After going viral with their Tiny Desk concert, the impish pair are heading to Glastonbury. They explain their ‘no shame, no fear’ approach – and their ridiculous muscle suits

Over impeccable jazz-funk arrangements and Latin percussion, a man in a furry blue trapper hat raps like he’s inhaled a Benson & Hedges multipack, while his partner brings lip-curling, hair-twirling attitude to his own lyrical delivery. This is Ca7riel and Paco Amoroso’s Tiny Desk Concert, an online performance that turned the two Argentine vocalists into global sensations almost overnight after it came out last October.

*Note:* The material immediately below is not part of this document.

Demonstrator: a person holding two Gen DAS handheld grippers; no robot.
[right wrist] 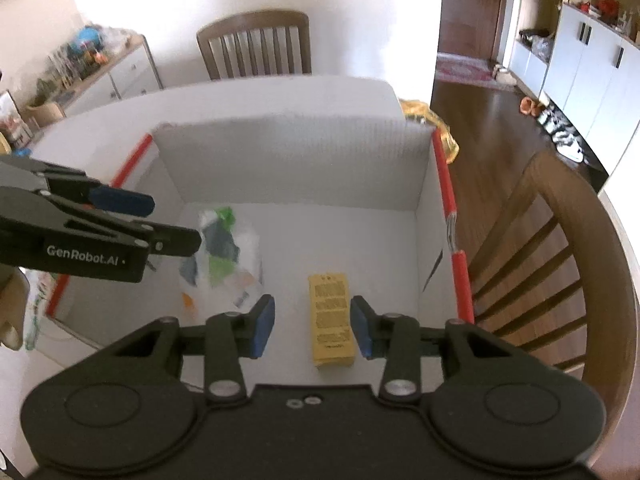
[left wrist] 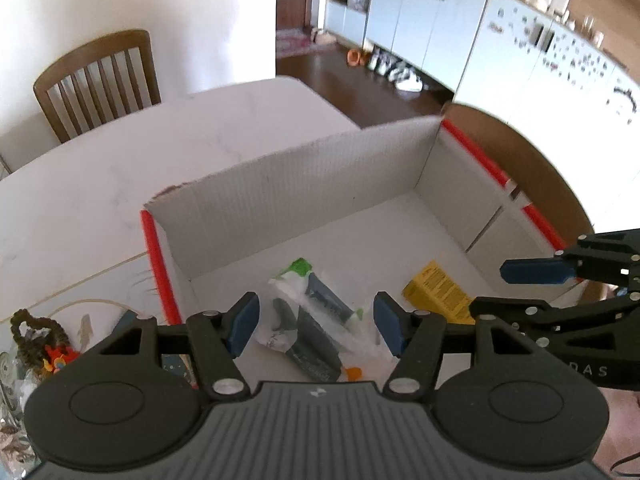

It has now racked up 36m views and Rolling Stone has called them “the future of music”.

Some eyebrows were raised, though, by the English translations of their lyrics: crude, daft, often hilarious tales of parties, sex and girls – even, accidentally, goes one punchline, the same one. “We’re always having fun and trying to confuse people,” Amoroso explains on a video call from Madrid, during a 53-date tour that includes London, Glastonbury and Japan’s Fuji Rock. “Yesss, confuse!” his co-pilot pipes up, impishly. “Our life is like a TV show and we change in every episode. We have our meloso [schmaltz], our punky side, our rapper side.”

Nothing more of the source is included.